Vous montez deux fils narratifs qui se déroulent dans des lieux séparés mais simultanément dans le temps — c'est le syntagme parallèle. Le spectateur voit alternativement ce que fait le poursuivant et, en même temps, où la victime fuit. Cette séquence de montage crée une tension non pas par ce qui se passe, mais par le rythme de l'alternance et la question implicite : quand se rencontreront-ils ?
L'application classique se retrouve dans les scènes de poursuite — pensez à un film d'action où le héros court à travers la ville et, en parallèle, nous voyons l'antagoniste qui le suit. À chaque coupe entre les deux fils, la distance se raccourcit psychologiquement, même si la distance spatiale reste la même. Cela ne fonctionne que si vous accélérez le rythme du montage : des plans plus longs au début, puis des coupes de plus en plus courtes, jusqu'à ce que les deux fils approchent du point de rencontre.

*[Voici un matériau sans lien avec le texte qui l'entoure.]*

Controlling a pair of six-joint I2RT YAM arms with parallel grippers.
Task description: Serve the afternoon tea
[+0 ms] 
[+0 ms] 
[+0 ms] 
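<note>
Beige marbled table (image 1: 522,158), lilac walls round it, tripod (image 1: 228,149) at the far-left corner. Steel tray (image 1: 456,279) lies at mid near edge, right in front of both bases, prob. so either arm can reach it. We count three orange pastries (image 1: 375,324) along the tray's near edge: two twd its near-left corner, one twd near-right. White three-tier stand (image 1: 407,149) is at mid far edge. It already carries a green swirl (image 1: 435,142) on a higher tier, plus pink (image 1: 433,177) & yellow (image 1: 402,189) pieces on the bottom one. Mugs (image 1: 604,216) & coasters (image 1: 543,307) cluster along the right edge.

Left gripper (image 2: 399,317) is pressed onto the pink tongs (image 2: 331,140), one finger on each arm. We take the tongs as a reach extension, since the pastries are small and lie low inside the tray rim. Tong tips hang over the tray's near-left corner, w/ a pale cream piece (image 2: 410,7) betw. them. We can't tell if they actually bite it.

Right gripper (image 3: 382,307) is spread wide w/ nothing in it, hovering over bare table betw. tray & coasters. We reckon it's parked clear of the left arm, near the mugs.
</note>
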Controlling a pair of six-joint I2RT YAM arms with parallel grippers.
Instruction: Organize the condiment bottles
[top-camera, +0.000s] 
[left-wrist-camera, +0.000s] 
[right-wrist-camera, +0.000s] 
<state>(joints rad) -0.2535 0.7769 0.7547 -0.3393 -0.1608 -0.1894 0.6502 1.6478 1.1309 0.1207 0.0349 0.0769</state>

Le spectateur sent l'approche par la vitesse du montage, pas par le mouvement à l'image.
Concrètement, cela signifie : lors du montage, vous devez maintenir les deux perspectives de manière équilibrée — ne pas s'attarder trop longtemps sur l'une, sinon la tension s'effondre. Le son aide énormément : musique de chasse, bruits de respiration, battements de cœur — le syntagme parallèle vit de la synchronie audiovisuelle. En pellicule 35 mm, on tournait souvent les deux scènes avec des unités différentes, le montage et la post-production assemblant ensuite ce qui n'avait jamais été ensemble devant la caméra dans l'espace.
C'est apparenté au cross-cutting (l'équivalent anglais), et les deux se distinguent du split-screen par le fait que les deux images ne sont pas visibles simultanément — le découpage visuel se fait dans la tête du spectateur par la logique du montage. Les réalisateurs modernes utilisent également les syntagmes parallèles pour des contrastes dramaturgiques : pendant que l'un fait la fête, l'autre est en prison. Ce n'est pas la tension, mais l'ironie qui naît de la juxtaposition par le montage. L'outil est neutre — le rythme fait le sens.